И я уже знал, что нам двоим - мне и этому, конкретно этому и никакому
иному жуку - тесно на Земле, на его Земле и на моей, и на всех Землях,
сколько их там есть, тесно...
...и что один из нас не уйдет с этого места.
А он стоял, замерев в непонимании и страхе передо мной, непонятным и
чужим, но спустя миг, видимо, понял что-то и торопливо взмахнул верхним
левым щупальцем, целясь мне в лицо; щупальце кончалось когтем, острым, как
золингенское лезвие моего деда, и оно летело прямо в цель, но я был готов
чуть раньше...
...и я ударил его изо всех сил - по граненым глазам и вниз, ломая
усики...
...шею опалило острой болью, но все это было уже бесполезно: жук отжил
свое... и я прыгнул на него, упавшего, с хрустом проломил мозаичное
хитиновое брюшко, провернулся на месте и еще раз подпрыгнул, разбрызгивая
синеватую слизь...
И в этот момент меня ослепило коротким сполохом.

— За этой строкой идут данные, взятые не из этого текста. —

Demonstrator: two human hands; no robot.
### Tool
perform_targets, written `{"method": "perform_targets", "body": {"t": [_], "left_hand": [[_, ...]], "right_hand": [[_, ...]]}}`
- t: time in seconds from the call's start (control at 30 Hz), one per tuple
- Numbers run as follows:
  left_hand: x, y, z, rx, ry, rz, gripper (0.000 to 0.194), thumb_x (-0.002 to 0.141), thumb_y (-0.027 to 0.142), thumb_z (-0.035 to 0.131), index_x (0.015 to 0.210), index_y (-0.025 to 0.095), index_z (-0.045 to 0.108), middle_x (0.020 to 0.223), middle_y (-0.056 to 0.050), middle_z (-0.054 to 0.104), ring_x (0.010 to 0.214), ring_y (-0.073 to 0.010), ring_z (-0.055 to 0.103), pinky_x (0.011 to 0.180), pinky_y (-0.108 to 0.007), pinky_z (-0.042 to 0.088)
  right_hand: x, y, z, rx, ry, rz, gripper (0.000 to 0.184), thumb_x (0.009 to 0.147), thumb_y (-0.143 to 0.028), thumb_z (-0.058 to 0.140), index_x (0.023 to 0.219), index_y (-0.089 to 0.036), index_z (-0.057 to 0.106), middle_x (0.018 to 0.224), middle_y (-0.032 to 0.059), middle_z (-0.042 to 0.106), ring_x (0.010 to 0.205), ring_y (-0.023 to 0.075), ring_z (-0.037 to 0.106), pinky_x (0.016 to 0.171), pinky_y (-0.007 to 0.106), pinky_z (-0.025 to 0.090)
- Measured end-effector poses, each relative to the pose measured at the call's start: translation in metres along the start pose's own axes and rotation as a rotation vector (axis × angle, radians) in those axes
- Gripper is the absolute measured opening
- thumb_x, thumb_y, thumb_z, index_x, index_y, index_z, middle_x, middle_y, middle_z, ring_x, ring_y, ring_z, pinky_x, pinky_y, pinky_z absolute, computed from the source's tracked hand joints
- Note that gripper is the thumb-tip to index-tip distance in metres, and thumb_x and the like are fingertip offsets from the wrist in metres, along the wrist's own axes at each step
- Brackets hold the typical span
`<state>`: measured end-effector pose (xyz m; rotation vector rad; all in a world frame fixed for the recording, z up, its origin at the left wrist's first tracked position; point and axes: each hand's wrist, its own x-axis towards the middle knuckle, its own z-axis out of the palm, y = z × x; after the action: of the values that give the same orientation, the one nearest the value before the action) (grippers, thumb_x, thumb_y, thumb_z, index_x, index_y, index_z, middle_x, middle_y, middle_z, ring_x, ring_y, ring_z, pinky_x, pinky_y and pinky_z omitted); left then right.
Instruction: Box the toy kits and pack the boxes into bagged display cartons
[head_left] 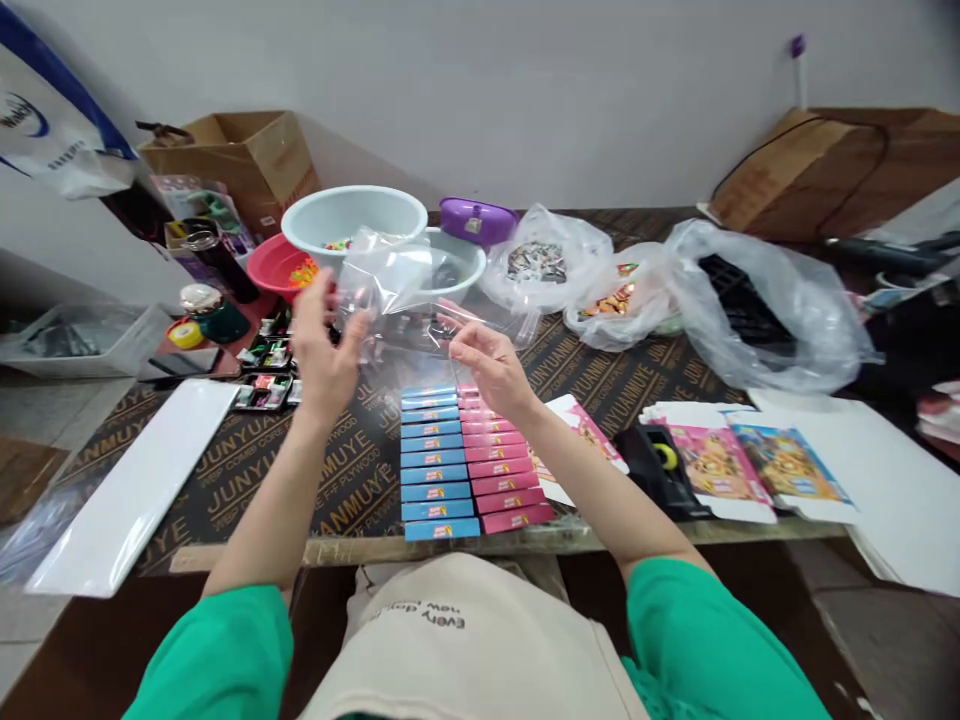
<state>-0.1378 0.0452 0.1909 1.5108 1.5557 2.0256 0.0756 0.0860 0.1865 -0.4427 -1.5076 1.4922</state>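
A clear plastic bag (390,275) is stretched between my hands above the table. At its left edge my left hand (324,352) is curled, thumb towards the bag and fingertips slightly blurred. On the other side, the fingers of my right hand (491,362) pinch the bag. Below them lie two columns of small flat boxes on the table: blue boxes (436,474) on the left and pink boxes (506,468) on the right. Part of the pink column is covered by my right hand and wrist.
Behind the bag stand a pale blue basin (354,205), a red basin (268,262) and a purple container (478,220). Open plastic bags (814,330) line the back right. A black tape dispenser (660,470) sits beside printed cartons (712,465). White sheets (139,480) lie left.
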Motion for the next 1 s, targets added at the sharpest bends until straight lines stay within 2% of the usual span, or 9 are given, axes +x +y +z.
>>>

Я зажмурился. А когда огненные переливы стихли, не было вокруг ни
черной земли, ни серой пыли, ни жуков.
Ни даже кофе и бисквитов.
Только мокрая от пота постель и я, трясущийся в ознобе. Да еще боль в
неловко подвернутой шее. И мелкий, занудливый комариный писк, неумолчное
"зззззззз", то подпрыгивающее, то снова монотонно впивающееся в мозг;
звенело, привзвизгивало, подзвякивало; все сильнее, и сильнее, и еще
сильнее, словно после аттракциона-центрифуги.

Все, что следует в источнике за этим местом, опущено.